▸ **Exercise description**:
Copy the listing exactly, leaving out every picture.

▸ **Data extract**:
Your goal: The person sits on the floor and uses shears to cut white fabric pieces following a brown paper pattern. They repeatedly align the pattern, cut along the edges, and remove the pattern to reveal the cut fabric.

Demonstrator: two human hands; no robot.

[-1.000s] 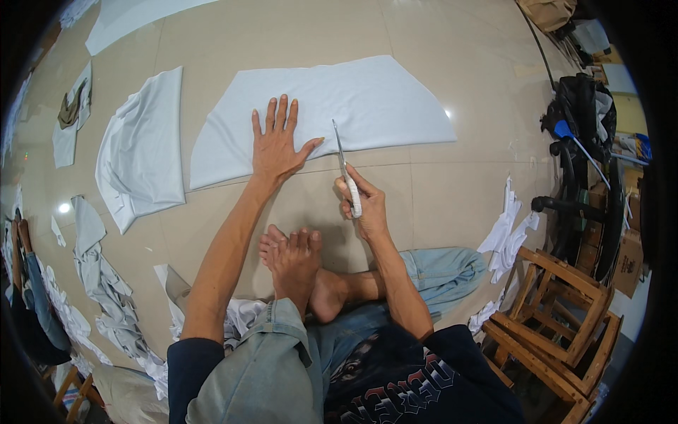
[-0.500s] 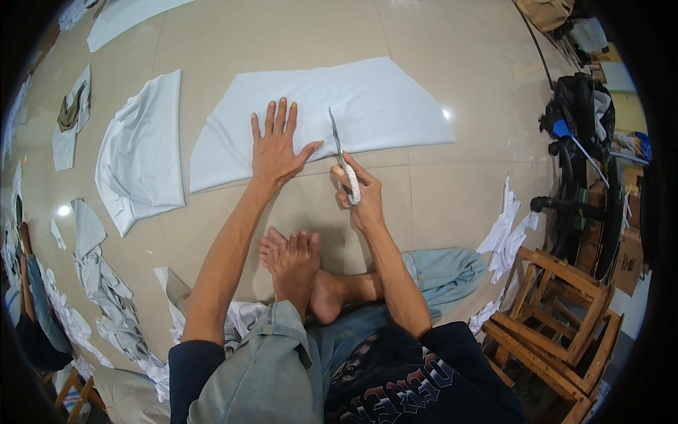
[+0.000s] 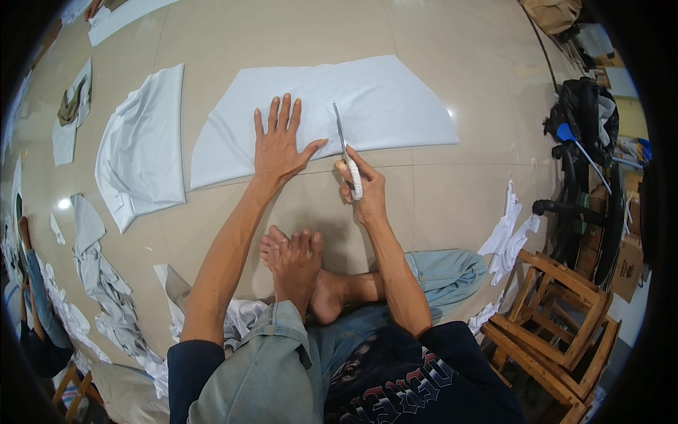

▸ **Response to this task**:
Your goal: The person sits on the floor and uses shears to cut white fabric pieces following a brown paper pattern. They repeatedly align the pattern, cut along the edges, and remove the pattern to reveal the cut fabric.

Demonstrator: two human hands; no robot.

[-1.000s] 
[-0.500s] 
[+0.000s] 

There is no more output for this exercise.